People have good days and bad days, do good things and bad things, do smart things and foolish things, and most importantly, “we the people” have feelings. Whether we like it or not, as human beings, our feelings drive our actions, so we ignore them at our peril.
“Fine then”, you say. We have to deal with (annoying and inconvenient) feelings. Now what?
This is where it gets juicy.
The first thing you need to do if you have any hope of managing your feelings (and the feelings of the other party), is to acknowledge they exist. This probably sounds ridiculously simplistic, but it’s true. If you’re not clear what you are feeling, you will have difficulty managing & resolving it. The same is true for the other party. When you decide to talk to them about the situation, an important step is to acknowledge what you believe their feelings are. This could be as simple as saying something like, “I got the impression you were really annoyed by what I said to you last week.” This opens the door for them to say, “Yes, I was’ or “No, I wasn’t so much annoyed as I was disappointed…”
Note: This kind of conversation can ONLY work if you are being authentic and if you actually care about improving the situation or relationship you have with the other person. If you don’t care, don’t bother engaging the dialogue; you’re just going to make the situation worse.
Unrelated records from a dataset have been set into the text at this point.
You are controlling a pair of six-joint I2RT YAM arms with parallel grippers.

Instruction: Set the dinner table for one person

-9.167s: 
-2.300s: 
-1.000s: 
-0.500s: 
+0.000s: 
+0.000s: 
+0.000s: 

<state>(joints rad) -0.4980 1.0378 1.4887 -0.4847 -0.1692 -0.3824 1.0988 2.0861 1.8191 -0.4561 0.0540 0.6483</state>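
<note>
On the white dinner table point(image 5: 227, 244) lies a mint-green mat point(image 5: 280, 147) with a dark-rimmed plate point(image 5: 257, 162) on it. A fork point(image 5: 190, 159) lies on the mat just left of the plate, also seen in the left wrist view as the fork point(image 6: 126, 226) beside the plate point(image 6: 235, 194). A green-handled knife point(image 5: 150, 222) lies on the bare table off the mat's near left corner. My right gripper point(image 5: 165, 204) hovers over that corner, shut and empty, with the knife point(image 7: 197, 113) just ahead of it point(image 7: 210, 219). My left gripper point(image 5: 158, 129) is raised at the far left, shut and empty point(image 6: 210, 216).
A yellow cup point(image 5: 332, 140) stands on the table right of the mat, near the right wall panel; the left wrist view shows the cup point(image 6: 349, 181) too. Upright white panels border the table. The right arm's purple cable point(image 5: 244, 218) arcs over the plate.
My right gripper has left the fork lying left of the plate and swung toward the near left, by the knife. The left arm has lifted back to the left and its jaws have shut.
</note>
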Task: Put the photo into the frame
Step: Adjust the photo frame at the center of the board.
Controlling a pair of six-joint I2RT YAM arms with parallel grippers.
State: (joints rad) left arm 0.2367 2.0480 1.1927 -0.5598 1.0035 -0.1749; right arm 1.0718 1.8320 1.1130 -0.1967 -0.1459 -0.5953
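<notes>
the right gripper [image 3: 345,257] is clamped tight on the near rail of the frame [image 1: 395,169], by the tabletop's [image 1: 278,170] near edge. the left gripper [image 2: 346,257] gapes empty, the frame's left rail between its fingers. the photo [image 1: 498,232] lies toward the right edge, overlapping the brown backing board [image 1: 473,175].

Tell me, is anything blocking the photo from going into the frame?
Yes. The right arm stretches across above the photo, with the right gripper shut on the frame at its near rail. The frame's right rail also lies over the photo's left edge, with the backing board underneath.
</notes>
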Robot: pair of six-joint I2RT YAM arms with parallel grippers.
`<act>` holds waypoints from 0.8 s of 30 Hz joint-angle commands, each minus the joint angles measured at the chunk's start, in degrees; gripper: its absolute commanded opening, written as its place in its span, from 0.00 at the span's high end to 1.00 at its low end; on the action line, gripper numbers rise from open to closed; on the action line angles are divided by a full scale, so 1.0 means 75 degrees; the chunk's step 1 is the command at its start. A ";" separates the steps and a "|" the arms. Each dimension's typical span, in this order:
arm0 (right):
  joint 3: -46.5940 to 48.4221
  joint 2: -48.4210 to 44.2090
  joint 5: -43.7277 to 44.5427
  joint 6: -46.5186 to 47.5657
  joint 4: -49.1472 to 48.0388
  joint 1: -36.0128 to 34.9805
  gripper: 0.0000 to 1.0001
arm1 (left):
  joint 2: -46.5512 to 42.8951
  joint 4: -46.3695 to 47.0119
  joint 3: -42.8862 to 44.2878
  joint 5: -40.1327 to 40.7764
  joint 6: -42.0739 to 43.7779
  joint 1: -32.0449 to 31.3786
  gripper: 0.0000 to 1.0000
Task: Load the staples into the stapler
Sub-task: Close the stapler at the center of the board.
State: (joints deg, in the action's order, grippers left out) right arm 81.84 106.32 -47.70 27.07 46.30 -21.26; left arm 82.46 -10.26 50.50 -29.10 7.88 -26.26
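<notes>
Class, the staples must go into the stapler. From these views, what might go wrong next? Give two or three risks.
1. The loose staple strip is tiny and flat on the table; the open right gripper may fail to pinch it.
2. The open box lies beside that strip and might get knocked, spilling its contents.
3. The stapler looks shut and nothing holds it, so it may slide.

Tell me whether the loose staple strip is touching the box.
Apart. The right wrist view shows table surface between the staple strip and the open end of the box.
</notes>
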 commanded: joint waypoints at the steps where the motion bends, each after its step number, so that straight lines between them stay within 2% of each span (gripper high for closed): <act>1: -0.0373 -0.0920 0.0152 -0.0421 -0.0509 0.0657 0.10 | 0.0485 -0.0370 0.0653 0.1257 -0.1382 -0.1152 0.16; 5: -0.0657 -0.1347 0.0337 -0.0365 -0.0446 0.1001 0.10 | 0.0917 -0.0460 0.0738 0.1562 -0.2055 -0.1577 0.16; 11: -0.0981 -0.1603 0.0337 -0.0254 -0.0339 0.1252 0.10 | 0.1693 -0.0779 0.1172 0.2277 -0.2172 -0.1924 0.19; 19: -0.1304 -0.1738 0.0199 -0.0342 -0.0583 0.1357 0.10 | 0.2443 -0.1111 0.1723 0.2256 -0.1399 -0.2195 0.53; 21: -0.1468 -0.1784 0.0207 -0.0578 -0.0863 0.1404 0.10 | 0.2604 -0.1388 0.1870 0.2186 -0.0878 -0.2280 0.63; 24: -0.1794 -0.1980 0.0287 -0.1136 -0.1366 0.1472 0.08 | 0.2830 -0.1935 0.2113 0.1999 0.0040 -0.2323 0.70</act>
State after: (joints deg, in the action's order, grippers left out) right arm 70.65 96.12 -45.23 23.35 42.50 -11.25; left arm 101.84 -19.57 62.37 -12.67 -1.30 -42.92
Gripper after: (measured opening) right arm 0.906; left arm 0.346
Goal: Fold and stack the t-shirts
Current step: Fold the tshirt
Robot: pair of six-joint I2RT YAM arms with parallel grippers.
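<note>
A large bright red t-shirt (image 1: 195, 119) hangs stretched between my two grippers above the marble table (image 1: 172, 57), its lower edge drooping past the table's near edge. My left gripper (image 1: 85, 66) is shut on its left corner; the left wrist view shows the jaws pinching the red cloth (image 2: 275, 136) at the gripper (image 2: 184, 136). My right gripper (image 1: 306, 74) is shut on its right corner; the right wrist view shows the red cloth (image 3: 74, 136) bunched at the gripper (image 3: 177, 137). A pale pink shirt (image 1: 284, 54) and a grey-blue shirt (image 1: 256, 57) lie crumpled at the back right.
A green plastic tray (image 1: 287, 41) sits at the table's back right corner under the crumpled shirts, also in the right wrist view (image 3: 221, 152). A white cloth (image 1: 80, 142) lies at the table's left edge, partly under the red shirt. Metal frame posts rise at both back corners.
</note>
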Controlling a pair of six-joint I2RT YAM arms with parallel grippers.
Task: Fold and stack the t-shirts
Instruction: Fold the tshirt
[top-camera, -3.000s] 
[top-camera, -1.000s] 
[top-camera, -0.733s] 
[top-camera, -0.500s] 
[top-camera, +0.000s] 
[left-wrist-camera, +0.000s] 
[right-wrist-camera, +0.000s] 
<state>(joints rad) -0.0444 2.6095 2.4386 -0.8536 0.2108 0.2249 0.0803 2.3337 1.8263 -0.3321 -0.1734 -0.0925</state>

But in order for a conversation like this go somewhere useful, you need to have a sense of where the feelings are coming from in the first place. And you need to have some ability to manage them / process them in a useful, healthy way.
Our feelings about a person are based on the story we tell ourselves about them, and about their intentions in that particular situation. Of course it’s not quite as simple as that, as there is a feedback loop between our feelings and the person. That is, if we already have strong negative feelings about that person based on past experiences, we are already negatively disposed toward them and will carry a cloudy story about them around with us. This “cloud” taints any subsequent interaction – until we challenge the story.
So let’s start there. If we hold a negative story about someone (which develops into a belief over time), what can we do about it? A lot, as it turns out.
The first thing we have to remember is that our story about that person (also known as our perception of them) is based on a set of experiences and observations. These experiences and observations are the “data” we use to form a story about them. The flaw: almost certainly this data is incomplete; that is, it does not fully represent all of who they are or what they have done. You might only be seeing actions appear suspect, but almost certainly they don’t do things like that all the time.
Second, we forget that our interpretation of the actions we see is only one interpretation – not the interpretation. It is “our truth”, not “THE truth”. It is likely that other people are looking at the same actions in a completely different light.
Third, a classic flaw in our thinking is the following: if someone does something that has a negative impact on us, we often assume they intended to have that impact. And we don’t treat our assumption as an assumption; we treat it like the truth. But all too often, the intention behind someone’s actions are very different than the impact of those actions (this goes for our actions too, don’t forget). Remember the old saying: The road to [hades] is paved with good intentions.
Let me use a simple example to illustrate how the three patterns described above can come together to create trouble.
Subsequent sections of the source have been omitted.